Exercise aim: Please write out the lines of the data exactly, beginning with the first and ending with the line containing "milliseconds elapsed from"; leave the pictures behind.

[Source data — start]

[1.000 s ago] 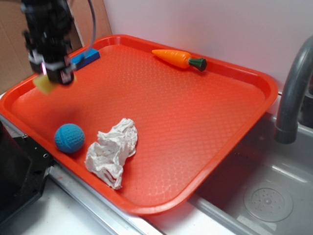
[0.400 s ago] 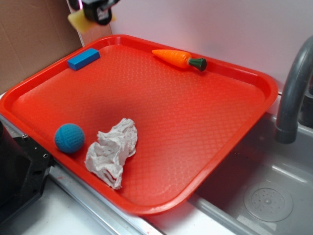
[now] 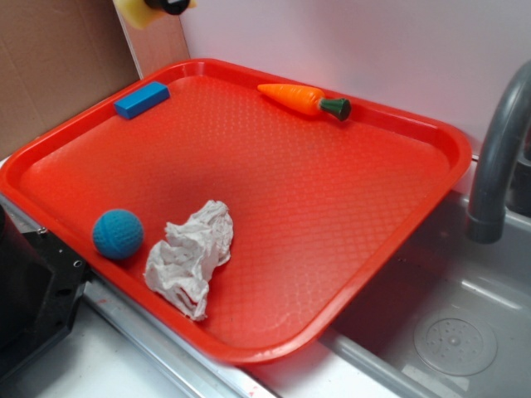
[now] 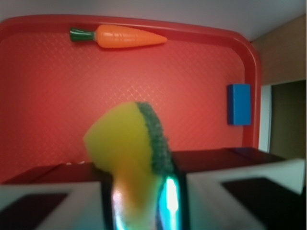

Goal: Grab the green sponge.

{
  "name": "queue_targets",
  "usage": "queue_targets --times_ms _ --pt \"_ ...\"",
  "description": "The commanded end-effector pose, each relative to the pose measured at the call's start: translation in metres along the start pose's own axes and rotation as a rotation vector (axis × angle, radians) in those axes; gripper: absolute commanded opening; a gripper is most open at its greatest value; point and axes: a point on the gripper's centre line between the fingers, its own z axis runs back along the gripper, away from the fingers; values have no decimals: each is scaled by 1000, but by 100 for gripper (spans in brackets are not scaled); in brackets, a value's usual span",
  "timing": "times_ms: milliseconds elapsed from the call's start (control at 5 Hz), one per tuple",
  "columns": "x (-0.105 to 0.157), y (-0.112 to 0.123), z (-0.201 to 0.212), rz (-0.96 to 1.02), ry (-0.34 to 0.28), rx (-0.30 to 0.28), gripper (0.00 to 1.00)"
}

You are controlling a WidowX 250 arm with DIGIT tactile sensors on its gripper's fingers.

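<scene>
The green sponge (image 4: 127, 139) is a yellow foam chunk with a dark green scrub layer on one side. In the wrist view it is pinched between my two jaws, and my gripper (image 4: 141, 201) is shut on it. It hangs high above the red tray (image 4: 43, 91). From the exterior view only the sponge's pale-yellow lower part (image 3: 133, 12) and a bit of the dark gripper (image 3: 170, 6) show at the top edge, above the tray's far left corner.
On the tray (image 3: 398, 124) lie a blue block (image 3: 141, 99), a toy carrot (image 3: 303, 99), a teal knitted ball (image 3: 118, 234) and a crumpled white cloth (image 3: 191, 257). A sink with a grey faucet (image 3: 498, 157) is on the right. Brown cardboard (image 3: 50, 66) stands at the left.
My gripper has lifted the sponge from low over the tray's left side up and back, nearly out of the exterior view's top edge. Everything on the tray stayed put.
</scene>
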Motion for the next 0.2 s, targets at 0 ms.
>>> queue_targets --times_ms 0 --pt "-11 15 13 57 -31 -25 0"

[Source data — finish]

Exercise answer:
[1.000 s ago] 
[0.400 s ago] 
[now] 
[now] 

Goal: Grab the green sponge.

{
  "name": "queue_targets",
  "usage": "queue_targets --times_ms _ --pt \"_ ...\"",
  "description": "The commanded end-effector pose, each relative to the pose measured at the call's start: translation in metres along the start pose's own axes and rotation as a rotation vector (axis × angle, radians) in those axes; gripper: absolute commanded opening; a gripper is most open at its greatest value; point and axes: a point on the gripper's centre line between the fingers, its own z axis runs back along the gripper, away from the fingers; values have no decimals: each is scaled by 1000, but by 100 for gripper (spans in brackets are not scaled); in brackets, a value's usual span",
  "timing": "times_ms: milliseconds elapsed from the call's start (control at 5 Hz), one per tuple",

No further work is required for this exercise.